____ Information shown

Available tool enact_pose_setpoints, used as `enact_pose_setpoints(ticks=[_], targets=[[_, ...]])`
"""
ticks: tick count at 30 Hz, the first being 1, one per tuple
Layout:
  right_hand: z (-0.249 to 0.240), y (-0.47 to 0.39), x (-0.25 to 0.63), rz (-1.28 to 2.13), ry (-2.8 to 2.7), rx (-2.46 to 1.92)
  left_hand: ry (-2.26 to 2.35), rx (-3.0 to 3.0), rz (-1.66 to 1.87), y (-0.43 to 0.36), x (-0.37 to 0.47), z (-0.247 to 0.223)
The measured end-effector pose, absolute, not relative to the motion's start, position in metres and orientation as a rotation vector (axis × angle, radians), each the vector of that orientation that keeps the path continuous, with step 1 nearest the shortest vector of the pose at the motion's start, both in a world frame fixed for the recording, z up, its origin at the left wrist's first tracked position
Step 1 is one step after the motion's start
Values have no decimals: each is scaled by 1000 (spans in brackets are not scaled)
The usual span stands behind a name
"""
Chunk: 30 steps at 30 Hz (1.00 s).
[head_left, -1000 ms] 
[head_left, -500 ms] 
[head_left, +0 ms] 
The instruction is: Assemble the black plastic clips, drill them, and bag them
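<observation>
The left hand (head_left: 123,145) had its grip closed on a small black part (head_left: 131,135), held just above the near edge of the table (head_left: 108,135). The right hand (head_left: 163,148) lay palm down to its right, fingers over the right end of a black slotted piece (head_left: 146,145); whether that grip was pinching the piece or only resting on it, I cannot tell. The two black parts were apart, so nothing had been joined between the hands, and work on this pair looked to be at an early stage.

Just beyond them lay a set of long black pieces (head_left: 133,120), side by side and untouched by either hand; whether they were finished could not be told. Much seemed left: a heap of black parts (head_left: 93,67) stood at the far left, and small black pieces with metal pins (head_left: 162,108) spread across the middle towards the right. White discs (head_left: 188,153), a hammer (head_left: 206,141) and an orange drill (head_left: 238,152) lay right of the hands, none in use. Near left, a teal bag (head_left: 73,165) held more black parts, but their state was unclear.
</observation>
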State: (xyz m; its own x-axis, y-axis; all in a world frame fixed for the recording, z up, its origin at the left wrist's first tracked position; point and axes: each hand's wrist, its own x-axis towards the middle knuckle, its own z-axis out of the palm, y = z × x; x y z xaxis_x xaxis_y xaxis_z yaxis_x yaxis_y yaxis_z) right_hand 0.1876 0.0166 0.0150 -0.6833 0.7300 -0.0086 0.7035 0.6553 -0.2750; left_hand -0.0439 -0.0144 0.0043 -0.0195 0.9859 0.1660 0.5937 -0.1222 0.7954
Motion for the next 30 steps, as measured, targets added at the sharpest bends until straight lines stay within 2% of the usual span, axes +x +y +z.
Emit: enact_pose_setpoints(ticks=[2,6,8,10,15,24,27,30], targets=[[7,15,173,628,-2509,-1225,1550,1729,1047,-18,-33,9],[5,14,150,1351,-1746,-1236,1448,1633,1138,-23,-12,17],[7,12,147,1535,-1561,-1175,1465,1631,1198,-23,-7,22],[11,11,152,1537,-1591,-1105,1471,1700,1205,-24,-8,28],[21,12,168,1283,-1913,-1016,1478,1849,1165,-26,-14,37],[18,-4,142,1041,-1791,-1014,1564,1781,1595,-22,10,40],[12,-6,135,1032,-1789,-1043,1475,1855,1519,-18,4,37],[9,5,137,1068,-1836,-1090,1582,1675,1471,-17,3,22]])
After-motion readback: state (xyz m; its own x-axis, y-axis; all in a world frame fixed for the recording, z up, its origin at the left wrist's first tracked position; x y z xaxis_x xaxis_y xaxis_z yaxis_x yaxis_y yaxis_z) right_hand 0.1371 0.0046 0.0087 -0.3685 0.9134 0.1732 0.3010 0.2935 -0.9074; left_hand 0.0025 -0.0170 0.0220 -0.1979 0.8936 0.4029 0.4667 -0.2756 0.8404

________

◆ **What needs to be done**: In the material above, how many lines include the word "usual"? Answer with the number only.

◆ **Exercise response**: 2